Namun, banyak warganet yang mengaitkan dengan perjalanan mereka ke negara-negara Eropa, sambil menenteng tas-tas keluaran brand mewah tersebut. Pasalnya, Eropa dikenal ketat memberantas barang KW dan tak mengenal ampun terhadap penjual maupun pemakainya.
Larangan Barang Palsu di Prancis
Prancis misalnya, negara ini memiliki undang-undang anti-pemalsuan terberat di dunia. Seperti dilansir Fashion Network, bos Comite Colbert Elisabeth Ponsolle des Portes, mengungkap, mereka yang memiliki barang palsu di sini dianggap sebagai kejahatan sejak 1994.
"Di Prancis Anda dapat didenda hingga 300.000 euro (Rp4,5 miliar) dan dipenjara selama tiga tahun" jika Anda memiliki barang palsu," kata dia.
Karena itu, Comite Colbert terus melakukan kampanye ini setiap dua tahun sejak 1995. Tak hanya di Prancis, tapi juga hingga Italia, Republik Ceko, Hongaria, Slovakia, Rumania, dan Kroasia.
Ponsolle des Portes berharap lebih banyak negara akan bergabung.
"Ini penting untuk Eropa, dalam hal pekerjaan," katanya.
Sebagai rumah bagi banyak merek mewah paling terkenal di dunia, Prancis sangat terekspos.

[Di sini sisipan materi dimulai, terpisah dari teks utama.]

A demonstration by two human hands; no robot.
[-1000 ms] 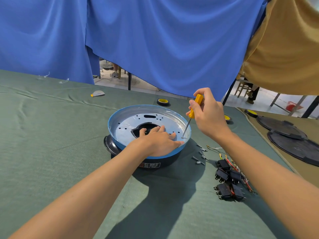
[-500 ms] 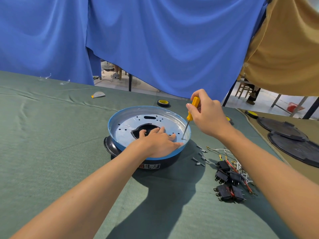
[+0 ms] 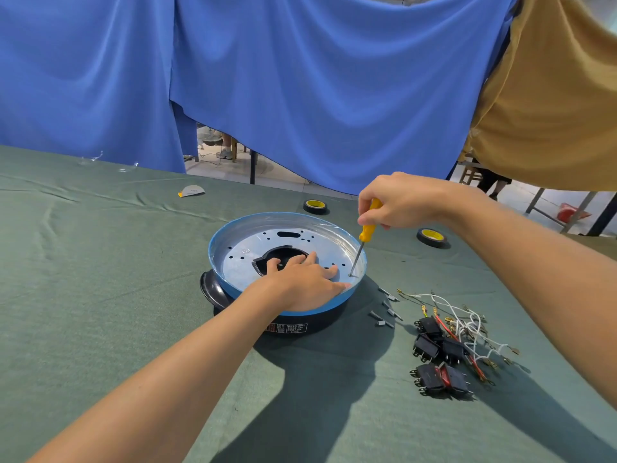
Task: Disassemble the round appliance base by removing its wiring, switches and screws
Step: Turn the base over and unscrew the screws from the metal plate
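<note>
The round appliance base [image 3: 233, 235], blue-rimmed with a silver perforated plate and black body, lies on the green cloth. My left hand [image 3: 305, 282] rests flat on the plate near its front rim, fingers straight. My right hand [image 3: 405, 202] grips the yellow handle of a screwdriver [image 3: 365, 233], whose tip stands on a screw at the plate's right edge. Several loose screws [image 3: 385, 310] lie on the cloth right of the base. Beside them sits a pile of black switches [image 3: 437, 359] tangled with white and red wires [image 3: 467, 325].
Two rolls of black tape with yellow cores [image 3: 315, 206] [image 3: 431, 236] lie behind the base. A small white scrap [image 3: 191, 190] sits at the far left. Blue curtains [image 3: 300, 88] and a tan cloth [image 3: 551, 95] hang behind the table.
My right hand has shifted on the screwdriver handle, now gripping its top from above, while the tip stays on the same screw. My left hand stays pressed on the plate.
</note>
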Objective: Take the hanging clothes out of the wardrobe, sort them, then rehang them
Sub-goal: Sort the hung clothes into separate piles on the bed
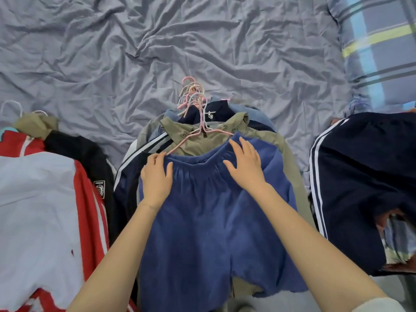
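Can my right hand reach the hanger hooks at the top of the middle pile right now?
Probably yes. The right hand lies open on the blue shorts, holding nothing, and the hanger hooks stick out uncovered, straight ahead of it.

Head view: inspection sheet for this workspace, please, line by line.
Surface: wrinkled grey bed sheet, with clothes laid on it in three piles.
Job's things: blue shorts top the middle pile, over an olive jacket; hangers bunched at that pile's far end; red and white jacket in the left pile; navy striped trousers on the right.
Clutter: nothing seen.
Hands: left hand and right hand both rest on the shorts' waistband, fingers spread.
Cables: nothing seen.
Surroundings: plaid pillow at upper right.
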A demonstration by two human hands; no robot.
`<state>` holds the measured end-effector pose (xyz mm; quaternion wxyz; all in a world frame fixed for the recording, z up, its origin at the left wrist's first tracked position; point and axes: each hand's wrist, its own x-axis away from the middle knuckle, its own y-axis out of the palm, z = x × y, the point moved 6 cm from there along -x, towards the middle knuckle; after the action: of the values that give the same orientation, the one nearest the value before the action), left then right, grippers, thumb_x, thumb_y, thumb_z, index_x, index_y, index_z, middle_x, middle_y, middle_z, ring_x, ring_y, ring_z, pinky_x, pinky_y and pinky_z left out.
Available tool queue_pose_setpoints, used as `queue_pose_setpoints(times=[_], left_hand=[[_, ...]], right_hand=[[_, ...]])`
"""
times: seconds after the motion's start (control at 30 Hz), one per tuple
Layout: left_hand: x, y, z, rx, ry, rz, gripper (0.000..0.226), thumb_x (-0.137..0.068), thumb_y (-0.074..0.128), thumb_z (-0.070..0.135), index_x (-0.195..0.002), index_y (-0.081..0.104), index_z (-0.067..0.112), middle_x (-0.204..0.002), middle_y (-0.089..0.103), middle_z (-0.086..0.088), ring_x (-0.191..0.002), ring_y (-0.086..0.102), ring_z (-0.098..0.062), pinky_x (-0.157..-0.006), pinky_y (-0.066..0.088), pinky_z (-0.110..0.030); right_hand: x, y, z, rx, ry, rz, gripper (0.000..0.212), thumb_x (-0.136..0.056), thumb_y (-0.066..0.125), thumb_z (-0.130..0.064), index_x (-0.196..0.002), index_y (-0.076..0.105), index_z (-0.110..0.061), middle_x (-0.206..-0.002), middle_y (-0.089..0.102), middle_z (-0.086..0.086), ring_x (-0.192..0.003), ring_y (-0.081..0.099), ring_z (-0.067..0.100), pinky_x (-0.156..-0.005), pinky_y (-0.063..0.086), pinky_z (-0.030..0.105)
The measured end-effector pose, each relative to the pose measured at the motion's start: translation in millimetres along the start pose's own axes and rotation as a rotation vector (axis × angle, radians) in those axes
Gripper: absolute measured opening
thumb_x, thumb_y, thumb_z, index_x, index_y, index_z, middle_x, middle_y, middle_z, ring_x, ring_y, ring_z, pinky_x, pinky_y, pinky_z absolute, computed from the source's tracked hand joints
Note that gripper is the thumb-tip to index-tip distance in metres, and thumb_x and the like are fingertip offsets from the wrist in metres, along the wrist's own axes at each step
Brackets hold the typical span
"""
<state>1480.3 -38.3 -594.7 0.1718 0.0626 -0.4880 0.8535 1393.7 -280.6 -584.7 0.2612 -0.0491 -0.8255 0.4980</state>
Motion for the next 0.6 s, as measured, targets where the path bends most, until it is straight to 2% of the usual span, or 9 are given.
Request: queue_pose_setpoints(times=[0.13,0.27,0.33,0.4,0.5,0.6], left_hand=[[-9.4,7.2,-5.7,0.062,-0.054,0.088,0.027,-0.098,0.053,0.025,-0.121,0.06,0.012,-0.118,0.049,-0.01,-0.107,0.05,-0.03,-0.099,0.041,-0.046],[-2.0,13.4,-4.5,0.114,-0.025,0.11,0.009,-0.096,0.058,0.023,-0.1,0.063,0.016,-0.103,0.044,-0.004,-0.089,0.047,-0.016,-0.091,0.043,-0.033],[10.8,12.6,-0.8,0.158,0.0,0.129,0.007,-0.095,0.06,0.016,-0.093,0.064,0.012,-0.099,0.044,-0.004,-0.084,0.042,-0.008,-0.086,0.042,-0.026],[26.6,6.4,3.9,0.191,0.006,0.147,0.008,-0.095,0.06,0.013,-0.09,0.066,0.011,-0.097,0.044,-0.001,-0.084,0.045,-0.009,-0.082,0.042,-0.017],[52.7,-10.2,15.9,0.208,0.04,0.168,0.008,-0.094,0.061,0.013,-0.089,0.067,0.015,-0.095,0.042,0.005,-0.083,0.051,-0.01,-0.081,0.037,-0.004],[82.9,-33.0,39.1,0.207,0.104,0.196,0.009,-0.095,0.061,0.016,-0.089,0.067,0.02,-0.095,0.042,0.011,-0.087,0.052,-0.002,-0.082,0.035,-0.003]], right_hand=[[-26.5,0.6,11.0,0.038,-0.026,0.018,0.064,-0.099,0.048,-0.041,-0.154,0.021,-0.023,-0.161,0.019,0.007,-0.149,0.013,0.026,-0.121,0.01,0.047],[-36.3,-5.8,17.9,0.063,-0.02,0.022,0.059,-0.099,0.047,-0.043,-0.15,0.03,-0.02,-0.146,0.038,0.007,-0.138,0.031,0.027,-0.12,0.011,0.048],[-32.9,-11.1,20.3,0.093,-0.013,0.021,0.049,-0.099,0.046,-0.044,-0.14,0.041,-0.019,-0.135,0.047,0.009,-0.128,0.04,0.029,-0.117,0.019,0.046],[-22.8,-19.3,22.3,0.085,-0.025,0.036,0.037,-0.099,0.046,-0.044,-0.124,0.051,-0.018,-0.122,0.052,0.009,-0.117,0.046,0.03,-0.108,0.028,0.043],[3.6,-33.5,30.7,-0.078,-0.023,-0.003,0.031,-0.1,0.045,-0.042,-0.107,0.056,-0.014,-0.109,0.055,0.01,-0.103,0.051,0.031,-0.094,0.04,0.043],[40.3,-53.6,39.5,-0.248,-0.018,-0.023,0.03,-0.101,0.045,-0.042,-0.099,0.056,-0.014,-0.103,0.054,0.006,-0.094,0.054,0.027,-0.084,0.045,0.043]])
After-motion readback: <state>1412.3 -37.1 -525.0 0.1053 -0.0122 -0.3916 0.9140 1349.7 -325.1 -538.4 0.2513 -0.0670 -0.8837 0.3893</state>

Barang-barang palsu merugikan ekonomi 30.000 pekerjaan dan kehilangan pendapatan enam miliar euro setiap tahun, menurut Comite Colbert.
Pakaian, kacamata hitam, parfum, kosmetik, tas dan barang kulit, setengah dari 8,9 juta barang palsu yang disita di Prancis pada tahun 2011 adalah barang mewah, dengan produk Louis Vuitton yang paling banyak ditiru.
Secara global, ekonomi barang palsu bawah tanah berkembang pesat berkat belanja internet, sebagaimana dibuktikan dengan meningkatnya jumlah barang yang disita di kantor pemilahan pos.